WORK INSTRUCTION:
Look through the material below and give the number of lines where the string "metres" occurs, with nothing added.

GIVEN INFORMATION:
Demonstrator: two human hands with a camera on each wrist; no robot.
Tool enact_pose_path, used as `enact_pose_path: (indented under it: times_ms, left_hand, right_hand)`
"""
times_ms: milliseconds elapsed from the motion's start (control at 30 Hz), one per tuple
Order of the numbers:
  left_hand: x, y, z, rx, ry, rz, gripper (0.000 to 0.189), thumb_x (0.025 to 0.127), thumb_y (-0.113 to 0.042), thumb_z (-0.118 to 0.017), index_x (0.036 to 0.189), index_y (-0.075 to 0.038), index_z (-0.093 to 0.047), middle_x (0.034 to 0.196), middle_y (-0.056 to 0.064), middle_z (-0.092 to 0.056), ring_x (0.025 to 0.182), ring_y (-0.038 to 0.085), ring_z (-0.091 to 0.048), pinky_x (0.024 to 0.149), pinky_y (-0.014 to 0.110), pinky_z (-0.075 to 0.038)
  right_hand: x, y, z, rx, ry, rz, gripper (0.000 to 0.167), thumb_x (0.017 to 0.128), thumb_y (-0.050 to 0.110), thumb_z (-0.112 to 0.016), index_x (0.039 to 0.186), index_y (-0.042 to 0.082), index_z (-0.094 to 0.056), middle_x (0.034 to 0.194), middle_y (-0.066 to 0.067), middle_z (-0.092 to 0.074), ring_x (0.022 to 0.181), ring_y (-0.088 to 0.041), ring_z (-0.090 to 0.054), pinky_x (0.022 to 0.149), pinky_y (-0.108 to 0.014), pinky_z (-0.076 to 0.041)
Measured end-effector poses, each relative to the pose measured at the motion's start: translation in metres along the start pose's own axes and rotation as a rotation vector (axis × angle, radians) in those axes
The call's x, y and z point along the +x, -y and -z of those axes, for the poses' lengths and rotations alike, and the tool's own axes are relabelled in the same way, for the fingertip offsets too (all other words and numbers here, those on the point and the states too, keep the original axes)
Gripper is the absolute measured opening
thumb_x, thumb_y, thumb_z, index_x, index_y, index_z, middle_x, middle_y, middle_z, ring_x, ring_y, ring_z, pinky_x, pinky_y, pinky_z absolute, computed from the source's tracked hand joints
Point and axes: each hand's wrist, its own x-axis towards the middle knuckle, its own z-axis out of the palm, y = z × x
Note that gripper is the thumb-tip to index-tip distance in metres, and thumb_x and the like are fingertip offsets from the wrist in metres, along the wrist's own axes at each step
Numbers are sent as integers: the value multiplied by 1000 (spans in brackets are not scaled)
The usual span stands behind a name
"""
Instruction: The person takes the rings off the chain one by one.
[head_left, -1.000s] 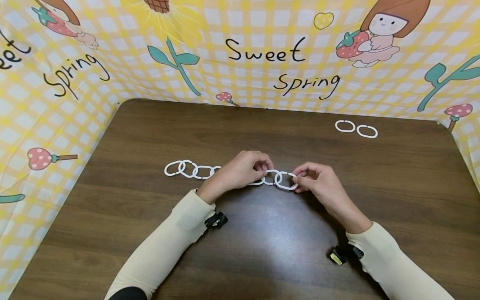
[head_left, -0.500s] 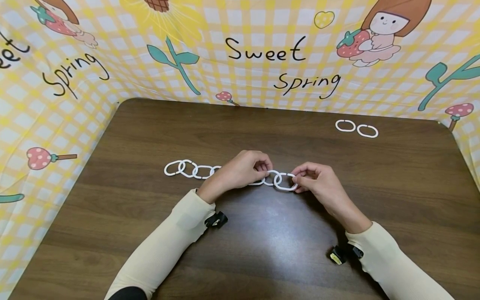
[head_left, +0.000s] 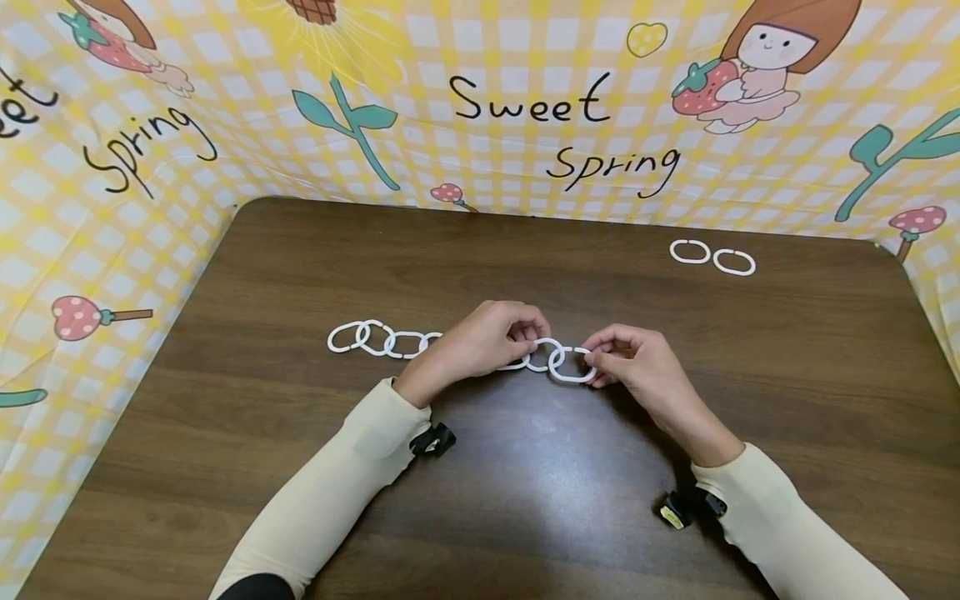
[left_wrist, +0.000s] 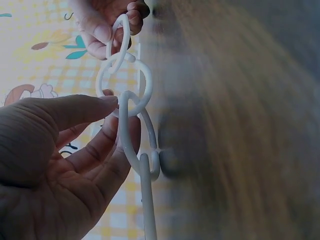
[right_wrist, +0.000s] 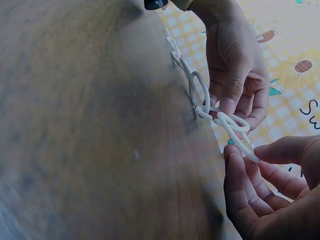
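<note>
A chain of white oval plastic links (head_left: 408, 344) runs across the middle of the table, its left part lying on the wood. My left hand (head_left: 483, 337) covers part of the chain and pinches the second link from the right end (left_wrist: 148, 82) between thumb and fingers. The end link (head_left: 572, 365) hooks through that one, and my right hand (head_left: 633, 362) pinches its right side with thumb and fingertips. In the right wrist view the end link (right_wrist: 237, 137) slants between both hands. The links near the hands are raised and tilted.
Two loose white links (head_left: 690, 252) lie side by side at the back right of the brown wooden table (head_left: 525, 517). A yellow checked cloth (head_left: 510, 50) with printed flowers and lettering hangs behind the table and along its left side.
Both hands keep their holds in nearly the same place. The end link and the one beside it tilt very slightly differently; the rest of the chain and the loose links stay put.
</note>
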Motion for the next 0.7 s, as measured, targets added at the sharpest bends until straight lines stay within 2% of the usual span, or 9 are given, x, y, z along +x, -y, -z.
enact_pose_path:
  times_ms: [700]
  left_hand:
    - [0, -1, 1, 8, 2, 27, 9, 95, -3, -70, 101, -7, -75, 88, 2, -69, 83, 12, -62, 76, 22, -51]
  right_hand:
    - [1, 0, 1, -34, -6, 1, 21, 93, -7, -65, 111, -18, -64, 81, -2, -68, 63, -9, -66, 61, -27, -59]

RESPONSE BELOW:
2